Glad to hear that it's over and that he did well during the surgery. You will now have your work cut out for you and so will Logan. Don't know anything about the meds but have unfortunately become an expert with PT and rehab. It's really good for them and does work. Good luck, Laurie, and keep us all posted. You are in our thoughts.


----------



## Laurief

We just got home at 7pm. Poor guy is very uncomfortable and whining. We are waiting for his pain pill to kick in so I can do an ice pack on him. I pray that he has a good night. 

Will post pics tomorrow.


----------



## shimpli

Poor baby. I hope you both have a good night. Feel better soon, Logan!


----------



## Tom King

We're all pulling for a speedy recovery here!!!!


----------



## RickR

Logan get better soon. So sorry you have to go through this.
Laurie, Max goes once a month for the laser and injection treatment.
Both his ACLs went out at different times and we did not want surgery because
of the thyroid cancer he had. It has made a big difference. I think he went every week
for 6 weeks and then once a month. They also massage his legs.


----------



## Laurief

Well we made it through the night - lots of whining until his pain meds kicked in. This morning was so sad - he was whining a lot. Poor guy is not used to being restricted in a pen so he is not happy. Thankfully he ate well, and is allowing me to pop into him easily. Here are two pics I took this am. The incision looks good, but the bruising on the inside of the knee looks very painful.


----------



## krandall

Poor little guy! Feel better, Logan!


----------



## whimsy

ouch...awww I feel bad for him! Hope he gets better soon. Thank goodness for pain meds!


----------



## Gibbs Mom and Dad

Hang in there. Although the recovery process may be long at difficult at times, Logan will recover and be back to his old self. Eventually (and hopefully), this accident and recovery will be a distant memory in a long and happy life together.


----------



## sandypaws

Feel better, Logan. I feel so bad for you. And, Laurie, I know how hard this is on you. It's so heartbreaking when they are in such pain and don't understand what's happening. Be strong!


----------



## Lalla

Oooh, poor baby; but day by day things will improve, Laurie; you are on the road, and past the op, and Logan will begin to be his old self, little by little. Thinking of you SO much. When Pamba, my Coton, was so ill I got some of that DAP spray - I can't honestly say either way whether it was good or not for her, but I can truthfully report that it had a brilliant calming effect on ME!!! Seriously. I still puff a shoosh of it my way in moments of stress!! Don't laugh!! I'm obviously susceptible to brood bitch pheromones, or whatever it is supposed to be made up of!!! 

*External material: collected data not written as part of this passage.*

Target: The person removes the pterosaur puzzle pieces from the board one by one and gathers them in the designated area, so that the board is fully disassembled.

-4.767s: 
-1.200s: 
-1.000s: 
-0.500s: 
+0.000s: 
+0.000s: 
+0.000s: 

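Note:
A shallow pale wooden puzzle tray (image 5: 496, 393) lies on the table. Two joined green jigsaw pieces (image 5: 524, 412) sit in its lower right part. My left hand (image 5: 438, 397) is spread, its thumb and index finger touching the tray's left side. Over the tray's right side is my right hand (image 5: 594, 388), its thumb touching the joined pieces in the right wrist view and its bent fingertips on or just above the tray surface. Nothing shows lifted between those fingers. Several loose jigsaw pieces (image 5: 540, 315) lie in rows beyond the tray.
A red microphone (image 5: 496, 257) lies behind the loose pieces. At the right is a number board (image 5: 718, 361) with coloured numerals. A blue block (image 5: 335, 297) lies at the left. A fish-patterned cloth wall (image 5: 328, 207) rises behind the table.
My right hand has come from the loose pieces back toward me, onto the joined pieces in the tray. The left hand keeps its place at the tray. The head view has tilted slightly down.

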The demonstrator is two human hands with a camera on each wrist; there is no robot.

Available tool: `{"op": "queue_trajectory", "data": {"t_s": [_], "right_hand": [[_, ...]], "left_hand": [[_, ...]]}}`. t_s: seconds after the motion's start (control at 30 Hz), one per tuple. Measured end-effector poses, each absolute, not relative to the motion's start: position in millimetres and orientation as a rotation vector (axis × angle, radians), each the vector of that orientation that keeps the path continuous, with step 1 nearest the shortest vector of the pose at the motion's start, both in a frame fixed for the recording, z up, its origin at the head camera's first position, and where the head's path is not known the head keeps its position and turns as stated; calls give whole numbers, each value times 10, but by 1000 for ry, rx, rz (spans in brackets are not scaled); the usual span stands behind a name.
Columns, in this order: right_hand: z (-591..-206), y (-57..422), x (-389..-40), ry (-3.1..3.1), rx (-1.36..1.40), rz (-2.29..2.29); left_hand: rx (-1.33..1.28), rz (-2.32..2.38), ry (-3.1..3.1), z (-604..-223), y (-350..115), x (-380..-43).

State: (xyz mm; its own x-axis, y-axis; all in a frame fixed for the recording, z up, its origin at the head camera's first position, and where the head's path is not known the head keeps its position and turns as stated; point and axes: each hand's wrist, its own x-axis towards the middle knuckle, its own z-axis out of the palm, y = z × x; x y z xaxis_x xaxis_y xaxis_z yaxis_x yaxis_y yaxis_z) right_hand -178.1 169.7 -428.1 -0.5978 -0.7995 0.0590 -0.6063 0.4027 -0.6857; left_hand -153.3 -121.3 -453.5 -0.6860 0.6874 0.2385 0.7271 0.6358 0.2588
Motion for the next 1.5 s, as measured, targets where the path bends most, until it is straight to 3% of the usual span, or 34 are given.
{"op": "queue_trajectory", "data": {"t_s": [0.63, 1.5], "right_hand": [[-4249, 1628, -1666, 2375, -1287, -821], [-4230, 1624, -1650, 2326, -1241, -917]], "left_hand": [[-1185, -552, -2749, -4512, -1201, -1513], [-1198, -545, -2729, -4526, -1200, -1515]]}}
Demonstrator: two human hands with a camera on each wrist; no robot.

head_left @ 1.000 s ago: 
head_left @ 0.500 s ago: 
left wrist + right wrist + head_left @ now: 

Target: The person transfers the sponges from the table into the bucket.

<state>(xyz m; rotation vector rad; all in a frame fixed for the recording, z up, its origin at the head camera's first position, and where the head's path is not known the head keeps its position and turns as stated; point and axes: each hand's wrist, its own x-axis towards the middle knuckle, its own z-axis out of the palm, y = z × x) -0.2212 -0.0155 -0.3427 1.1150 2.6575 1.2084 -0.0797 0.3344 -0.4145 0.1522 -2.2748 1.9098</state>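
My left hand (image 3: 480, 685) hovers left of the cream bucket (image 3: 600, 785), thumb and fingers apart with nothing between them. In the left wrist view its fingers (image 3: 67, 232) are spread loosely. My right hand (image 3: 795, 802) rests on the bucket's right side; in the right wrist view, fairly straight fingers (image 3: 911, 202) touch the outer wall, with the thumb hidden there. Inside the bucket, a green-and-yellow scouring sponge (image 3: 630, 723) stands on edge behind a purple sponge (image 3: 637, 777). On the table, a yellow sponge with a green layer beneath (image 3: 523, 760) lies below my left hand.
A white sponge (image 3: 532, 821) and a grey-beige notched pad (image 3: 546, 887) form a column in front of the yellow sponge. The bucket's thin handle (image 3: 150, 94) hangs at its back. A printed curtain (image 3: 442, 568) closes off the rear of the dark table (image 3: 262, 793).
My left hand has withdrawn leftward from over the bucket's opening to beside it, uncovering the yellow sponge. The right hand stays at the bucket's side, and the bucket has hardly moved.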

I have a friend who, when she is feeling low, says that what she needs is an 'accurate hug', not a sloppy, all-over-the-place take it or leave it hug, a really accurate one: so accurate hugs to you and a very carefully placed and gentle one to Logan.


----------



## Laurief

OK Lalla I did laugh - :sorry: - that is just so funny! 

I discovered that a lot of his whining today had nothing to do with pain, but not wantin to be in the xpen. I went upstairs to my office to work and he literally "howled"! It was so pathetic. So I had to carry him upstairs to a bed under my desk. 

I am starting to think that I spoil my guys a bit too much


----------



## RitaandRiley

Ouch! Here's hoping you heal quickly, Logan! No Laurie, your dogs are not spoiled, they're just well cared for!


----------



## Lalla

Laurief said:


> OK Lalla I did laugh - :sorry: - that is just so funny!
> 
> I discovered that a lot of his whining today had nothing to do with pain, but not wantin to be in the xpen. I went upstairs to my office to work and he literally "howled"! It was so pathetic. So I had to carry him upstairs to a bed under my desk.
> 
> I am starting to think that I spoil my guys a bit too much


I'm not sure we can spoil them too much immediately after the trauma of an accident and an operation, and sometimes I don't think it's a criminal act to give in to spoiling just because it makes US feel better - we deserve that kind of spoiling for ourselves from time to time, don't you think? It's dreadful when they howl like miniature wolves! It makes me laugh, too, in a way, it's so pitiful! And I'm glad I made you laugh, Laurie, at a time when I don't suppose you are managing to do much of that.


----------



## pjewel

Oh, poor baby. I hope he starts healing quickly so you both can rest a little. I'm sure being right there with you helps. I'll be watching for Logan updates. Sending him hugs.


----------



## lfung5

Poor Logan! The pictures bring me back to Fred's surgery. I can't believe no cast. The cast was a blessing because it restricted him more. Plus he couldn't bend his leg at all.

Kisses to Logan!


----------



## Atticus

UGG so sorry, my gordon setter had ACL surgery, no fun! That med that has a sleepiness factor may be a good thing! Hang in there!


----------



## littlebuddy

Poor baby. I hope he has good days and nights during recovery.


----------



## My2Havs

>>Has anyone heard of Adequan injections? And if so, how have they helped your dog??<<

Yes, our Golden Retriever took it for more than a year before he passed. He had arthritis and hip dysplasia and around age 11 he had a hard time getting up from a laying position and also was just not as quick on our walks. We tried at least 3 other drugs first with no success until we started these injections. It is expensive because you have to start by loading up with the doses (I think we did twice a week, then once a week, then every other week, etc) but eventually it's only once a month. We considered it a miracle that he did so well on it. And he never had any side effects.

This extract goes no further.